The magnitude 7.0 quake that killed more than 230,000 Haitians and injured countless others launched a worldwide relief effort to help the battered Caribbean nation. Doctors in the Triangle were among thousands of those relief workers, and the North Carolina Jaycee Burn Center in Chapel Hill treated some of the burn victims.

Adam Goldstein, a professor in the Department of Family Medicine at the University of North Carolina at Chapel Hill, said he couldn't sit idly by and see images of Haiti's devastation without feeling compelled to help. He traveled there during Haiti's presidential election and a cholera outbreak outside the quake zone that has killed more than 3,600 people.

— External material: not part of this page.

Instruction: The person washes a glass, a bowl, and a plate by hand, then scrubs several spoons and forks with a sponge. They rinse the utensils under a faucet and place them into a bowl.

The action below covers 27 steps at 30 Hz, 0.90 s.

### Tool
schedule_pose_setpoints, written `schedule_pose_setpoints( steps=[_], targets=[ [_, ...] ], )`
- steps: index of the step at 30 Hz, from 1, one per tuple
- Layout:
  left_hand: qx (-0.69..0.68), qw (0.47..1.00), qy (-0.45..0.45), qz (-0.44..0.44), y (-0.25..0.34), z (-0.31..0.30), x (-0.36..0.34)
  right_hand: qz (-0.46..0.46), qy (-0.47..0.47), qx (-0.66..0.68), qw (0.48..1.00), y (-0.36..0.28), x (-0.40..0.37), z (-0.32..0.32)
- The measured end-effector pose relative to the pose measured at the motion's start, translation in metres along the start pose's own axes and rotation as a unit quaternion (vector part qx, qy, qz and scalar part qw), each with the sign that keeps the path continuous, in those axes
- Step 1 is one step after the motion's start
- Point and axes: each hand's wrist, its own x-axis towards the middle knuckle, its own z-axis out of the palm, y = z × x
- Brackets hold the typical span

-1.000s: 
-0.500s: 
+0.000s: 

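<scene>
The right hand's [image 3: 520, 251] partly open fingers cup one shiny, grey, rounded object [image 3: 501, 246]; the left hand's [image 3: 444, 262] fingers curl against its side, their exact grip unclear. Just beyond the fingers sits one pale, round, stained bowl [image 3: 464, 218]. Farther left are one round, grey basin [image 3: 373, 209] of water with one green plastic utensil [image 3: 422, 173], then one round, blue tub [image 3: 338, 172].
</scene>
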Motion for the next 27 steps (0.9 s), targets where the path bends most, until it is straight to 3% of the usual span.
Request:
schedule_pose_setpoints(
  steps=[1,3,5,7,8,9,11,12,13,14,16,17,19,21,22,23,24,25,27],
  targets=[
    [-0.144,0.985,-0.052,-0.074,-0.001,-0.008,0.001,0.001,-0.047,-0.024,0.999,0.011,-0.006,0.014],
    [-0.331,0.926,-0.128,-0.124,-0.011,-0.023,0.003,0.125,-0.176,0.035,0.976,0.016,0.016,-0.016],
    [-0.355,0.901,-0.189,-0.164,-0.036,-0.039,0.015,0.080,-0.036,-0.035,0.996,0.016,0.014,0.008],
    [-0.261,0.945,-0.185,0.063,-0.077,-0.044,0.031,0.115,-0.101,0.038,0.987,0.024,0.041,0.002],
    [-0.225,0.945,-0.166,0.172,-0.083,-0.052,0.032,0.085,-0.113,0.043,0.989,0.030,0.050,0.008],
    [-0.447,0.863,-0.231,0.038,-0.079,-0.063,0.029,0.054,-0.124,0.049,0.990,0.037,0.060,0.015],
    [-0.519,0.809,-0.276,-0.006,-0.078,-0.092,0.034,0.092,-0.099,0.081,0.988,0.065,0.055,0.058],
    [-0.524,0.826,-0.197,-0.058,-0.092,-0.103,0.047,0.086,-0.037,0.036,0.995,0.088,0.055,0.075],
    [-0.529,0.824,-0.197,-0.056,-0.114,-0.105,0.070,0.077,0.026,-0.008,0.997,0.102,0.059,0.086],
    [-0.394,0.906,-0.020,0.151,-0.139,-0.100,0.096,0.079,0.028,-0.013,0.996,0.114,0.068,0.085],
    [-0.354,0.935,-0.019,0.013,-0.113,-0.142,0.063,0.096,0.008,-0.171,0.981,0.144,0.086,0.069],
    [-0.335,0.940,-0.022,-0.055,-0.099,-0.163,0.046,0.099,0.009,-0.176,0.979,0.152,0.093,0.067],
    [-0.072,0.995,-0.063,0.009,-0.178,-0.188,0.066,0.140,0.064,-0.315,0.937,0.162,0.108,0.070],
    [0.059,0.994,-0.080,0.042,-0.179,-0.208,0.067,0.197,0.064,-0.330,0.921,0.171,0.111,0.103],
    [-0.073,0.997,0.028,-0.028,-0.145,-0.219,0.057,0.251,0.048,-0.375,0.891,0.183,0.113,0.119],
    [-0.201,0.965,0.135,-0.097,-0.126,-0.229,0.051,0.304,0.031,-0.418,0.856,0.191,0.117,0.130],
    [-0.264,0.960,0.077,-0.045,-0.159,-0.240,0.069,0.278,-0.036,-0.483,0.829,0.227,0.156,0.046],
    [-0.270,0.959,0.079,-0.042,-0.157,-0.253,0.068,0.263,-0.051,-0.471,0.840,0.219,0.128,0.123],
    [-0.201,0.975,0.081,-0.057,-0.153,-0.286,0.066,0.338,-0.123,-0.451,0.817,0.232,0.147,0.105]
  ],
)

"One of the untold stories is the heroes of the people of Haiti and the relief efforts that have saved not thousands, but tens of thousands of lives," Goldstein said Wednesday. 

Goldstein worked mostly in rural areas of the country, where access to health care is just one of many problems caused by poor roads or no roads at all.

"You see the most abject poverty perhaps any place on earth. People have no sanitation, no roofs over their heads, and it's hard to really care so much about health and healing if you don't have habitation," Goldstein said.

Cholera, a potentially fatal bacterial infection of the intestines that causes severe dehydration, is often spread by contaminated drinking water. The epidemic is especially concerning in post-quake Haiti, where poor drinking water and sanitation are expanding the outbreak.

"It's despair. You see deaths that shouldn't occur, diseases like cholera that should have been eradicated in our society. The treatment is essentially 100 percent effective, which is IV re-hydration, and yet people (are) dying from it," Goldstein said.

But Goldstein said he was often touched by how that despair mixed with hope, and how the Haitian people managed to carry on despite the devastation around them. He recalled the excitement on children's faces when he shared a simple piece of bubble gum.

"The difference between despair and hope – you feel them both at the same time – but you really get your cue from the people and they are really hopeful about tomorrow even though today is often times very bad," Goldstein said.

Goldstein wrote a blog about his experiences in Haiti.